Retype the data below exactly, skipping pictures.

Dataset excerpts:
BEGIN
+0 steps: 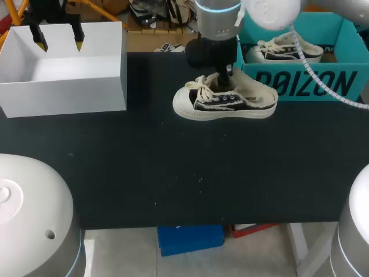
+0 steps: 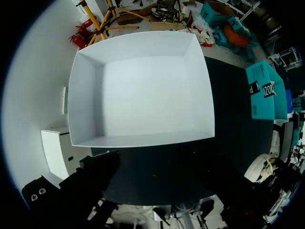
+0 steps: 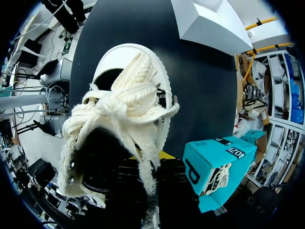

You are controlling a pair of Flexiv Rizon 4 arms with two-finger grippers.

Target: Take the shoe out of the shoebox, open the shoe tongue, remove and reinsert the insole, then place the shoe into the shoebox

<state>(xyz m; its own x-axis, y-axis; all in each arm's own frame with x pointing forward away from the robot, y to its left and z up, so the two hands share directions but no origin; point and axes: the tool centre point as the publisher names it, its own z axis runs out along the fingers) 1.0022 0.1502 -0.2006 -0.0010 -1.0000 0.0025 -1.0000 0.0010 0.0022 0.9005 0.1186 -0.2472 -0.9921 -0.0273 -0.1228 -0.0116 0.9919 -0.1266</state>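
Two shoes [image 1: 226, 103], one white box [image 1: 63, 89], one teal box [image 1: 305, 83]

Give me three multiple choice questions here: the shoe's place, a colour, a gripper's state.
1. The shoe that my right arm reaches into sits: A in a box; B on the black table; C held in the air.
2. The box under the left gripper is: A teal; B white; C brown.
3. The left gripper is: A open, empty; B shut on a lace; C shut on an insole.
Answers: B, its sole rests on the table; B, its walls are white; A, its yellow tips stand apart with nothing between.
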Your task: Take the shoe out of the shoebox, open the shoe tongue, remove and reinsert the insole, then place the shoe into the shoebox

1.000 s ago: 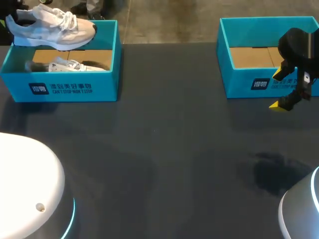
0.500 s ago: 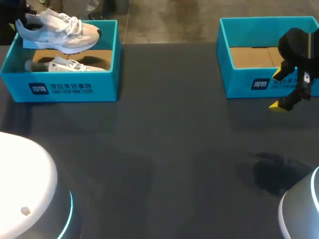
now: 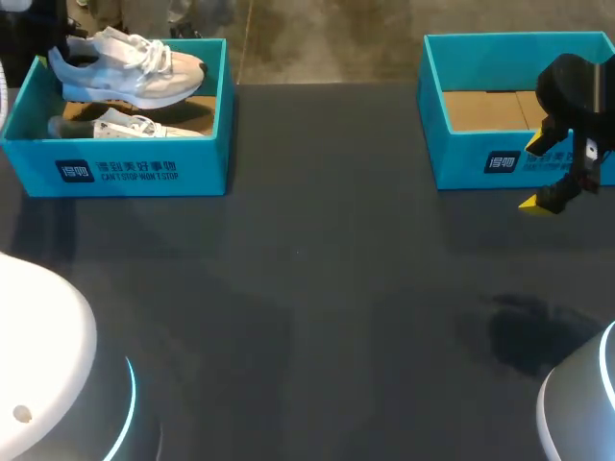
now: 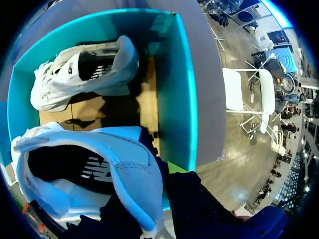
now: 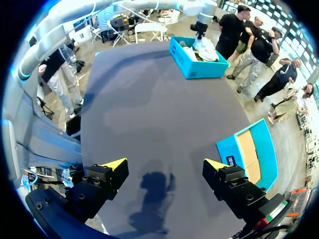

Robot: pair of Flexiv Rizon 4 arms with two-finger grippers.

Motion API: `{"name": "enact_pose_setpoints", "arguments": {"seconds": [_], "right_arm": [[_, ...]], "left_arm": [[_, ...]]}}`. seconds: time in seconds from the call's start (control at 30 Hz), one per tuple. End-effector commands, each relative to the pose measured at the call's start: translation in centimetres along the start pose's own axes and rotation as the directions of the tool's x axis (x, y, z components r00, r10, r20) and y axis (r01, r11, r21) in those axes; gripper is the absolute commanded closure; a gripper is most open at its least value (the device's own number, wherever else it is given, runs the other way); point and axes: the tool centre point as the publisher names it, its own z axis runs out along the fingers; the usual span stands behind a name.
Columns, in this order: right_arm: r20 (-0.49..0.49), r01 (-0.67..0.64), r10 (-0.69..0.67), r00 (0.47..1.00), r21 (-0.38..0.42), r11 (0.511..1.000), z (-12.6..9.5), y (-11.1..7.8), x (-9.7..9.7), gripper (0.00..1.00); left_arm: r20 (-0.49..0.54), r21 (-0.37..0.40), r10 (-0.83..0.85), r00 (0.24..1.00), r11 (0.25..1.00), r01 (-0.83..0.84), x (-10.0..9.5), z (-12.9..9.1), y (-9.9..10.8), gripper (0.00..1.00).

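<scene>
Jaws of the left gripper are clamped on a white shoe, as best can be judged: the shoe covers them in the left wrist view and only a sliver of yellow tip shows beside its heel, yet the head view has the shoe hanging clear above the floor of the teal shoebox, so something must be pinching it. The grip sits at the heel end, which leaves the shoe's dark mouth and laces facing up and free. Directly below, a second shoe lies on the cardboard floor, so the held one has to rise clear of it and of the walls. That shoebox stands at about 10 o'clock on the dark table. The right gripper has its jaws wide apart with nothing between them; it hovers over bare tabletop at about 3 o'clock, just in front of a second box at 2 o'clock, whose floor shows only cardboard. It looks parked there, ready to work the tongue and insole once the shoe is brought to the middle
</scene>
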Motion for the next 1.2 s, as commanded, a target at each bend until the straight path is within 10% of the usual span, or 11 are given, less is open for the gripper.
{"name": "enact_pose_setpoints", "arguments": {"seconds": [0.03, 1.2], "right_arm": [[-0.004, 0.000, 0.000, 1.000, 0.004, 1.000, 0.1, 0.2, -0.2, 0.00], [-0.004, 0.000, 0.000, 1.000, 0.004, 1.000, 0.1, 0.2, -0.2, 0.00]], "left_arm": [[-0.004, 0.028, -0.007, 1.000, 1.000, 0.007, -0.6, 1.5, 1.4, 1.00], [-0.003, 0.161, -0.022, 1.000, 0.987, 0.022, -2.5, 7.1, 2.4, 0.93]]}}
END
### RESULT FOR THIS EXERCISE
+0 steps: 
+0 steps: 
+0 steps: 

You are controlling a pair of Flexiv Rizon 4 arms with two-finger grippers.

Target: Take the shoe out of the shoebox, open the shoe tongue, remove and reinsert the insole, then place the shoe into the shoebox

<state>(xyz m; its own x-axis, y-axis; all in each arm's own frame with x pointing forward away from the robot, y to its left and z up, so the two hands share directions but no origin; point and axes: the tool centre point as the publisher names it, its own z axis runs out along the fingers) 1.0022 0.1502 -0.2006 -0.0010 -1.0000 0.0025 -1.0000 0.0010 0.0022 0.9005 0.1186 -0.2472 -0.9921 -0.0273 -0.1228 -0.0116 0.9919 -0.1266</state>
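Two shoes [image 1: 226, 103], one white box [image 1: 63, 89], one teal box [image 1: 305, 83]

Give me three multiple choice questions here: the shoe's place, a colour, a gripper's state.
1. The shoe that my right arm reaches into sits: A in a box; B on the black table; C held in the air.
2. The box under the left gripper is: A teal; B white; C brown.
3. The left gripper is: A open, empty; B shut on a lace; C shut on an insole.
Answers: B, its sole rests on the table; B, its walls are white; A, its yellow tips stand apart with nothing between.
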Your task: Take the shoe out of the shoebox, open the shoe tongue, remove and reinsert the insole, then place the shoe into the shoebox

1.000 s ago: 
0.500 s ago: 
now: 
now: 
now: 

Robot: pair of Flexiv Rizon 4 arms with two-finger grippers.

Motion API: `{"name": "enact_pose_setpoints", "arguments": {"seconds": [_], "right_arm": [[_, ...]], "left_arm": [[_, ...]]}}`. seconds: time in seconds from the call's start (control at 30 Hz), one per tuple. End-effector commands, each relative to the pose measured at the call's start: translation in centimetres along the start pose's own axes and rotation as the directions of the tool's x axis (x, y, z components r00, r10, r20) and y axis (r01, r11, r21) in those axes; gripper is the absolute commanded closure; a gripper is most open at its least value (the device's own number, wherever else it is given, runs the other way); point and axes: the tool centre point as the publisher names it, its own z axis runs out along the fingers; the usual span stands behind a name.
Columns, in this order: right_arm: r20 (-0.49..0.49), r01 (-0.67..0.64), r10 (-0.69..0.67), r00 (0.47..1.00), r21 (-0.38..0.42), r11 (0.511..1.000), z (-12.6..9.5), y (-11.1..7.8), x (-9.7..9.7), gripper (0.00..1.00); left_arm: r20 (-0.49..0.54), r21 (-0.37..0.40), r10 (-0.83..0.85), r00 (0.24..1.00), r11 (0.25..1.00), r01 (-0.83..0.84), x (-10.0..9.5), z (-12.9..9.1), y (-9.9..10.8), gripper (0.00..1.00).

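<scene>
Jaws of the left gripper are clamped on a white shoe, as best can be judged: the shoe covers them in the left wrist view and only a sliver of yellow tip shows beside its heel, yet the head view has the shoe hanging clear above the floor of the teal shoebox, so something must be pinching it. The grip sits at the heel end, which leaves the shoe's dark mouth and laces facing up and free. Directly below, a second shoe lies on the cardboard floor, so the held one has to rise clear of it and of the walls. That shoebox stands at about 10 o'clock on the dark table. The right gripper has its jaws wide apart with nothing between them; it hovers over bare tabletop at about 3 o'clock, just in front of a second box at 2 o'clock, whose floor shows only cardboard. It looks parked there, ready to work the tongue and insole once the shoe is brought to the middle
</scene>
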Motion for the next 1.2 s, as commanded, a target at each bend until the straight path is within 10% of the usual span, or 11 are given, less is open for the gripper.
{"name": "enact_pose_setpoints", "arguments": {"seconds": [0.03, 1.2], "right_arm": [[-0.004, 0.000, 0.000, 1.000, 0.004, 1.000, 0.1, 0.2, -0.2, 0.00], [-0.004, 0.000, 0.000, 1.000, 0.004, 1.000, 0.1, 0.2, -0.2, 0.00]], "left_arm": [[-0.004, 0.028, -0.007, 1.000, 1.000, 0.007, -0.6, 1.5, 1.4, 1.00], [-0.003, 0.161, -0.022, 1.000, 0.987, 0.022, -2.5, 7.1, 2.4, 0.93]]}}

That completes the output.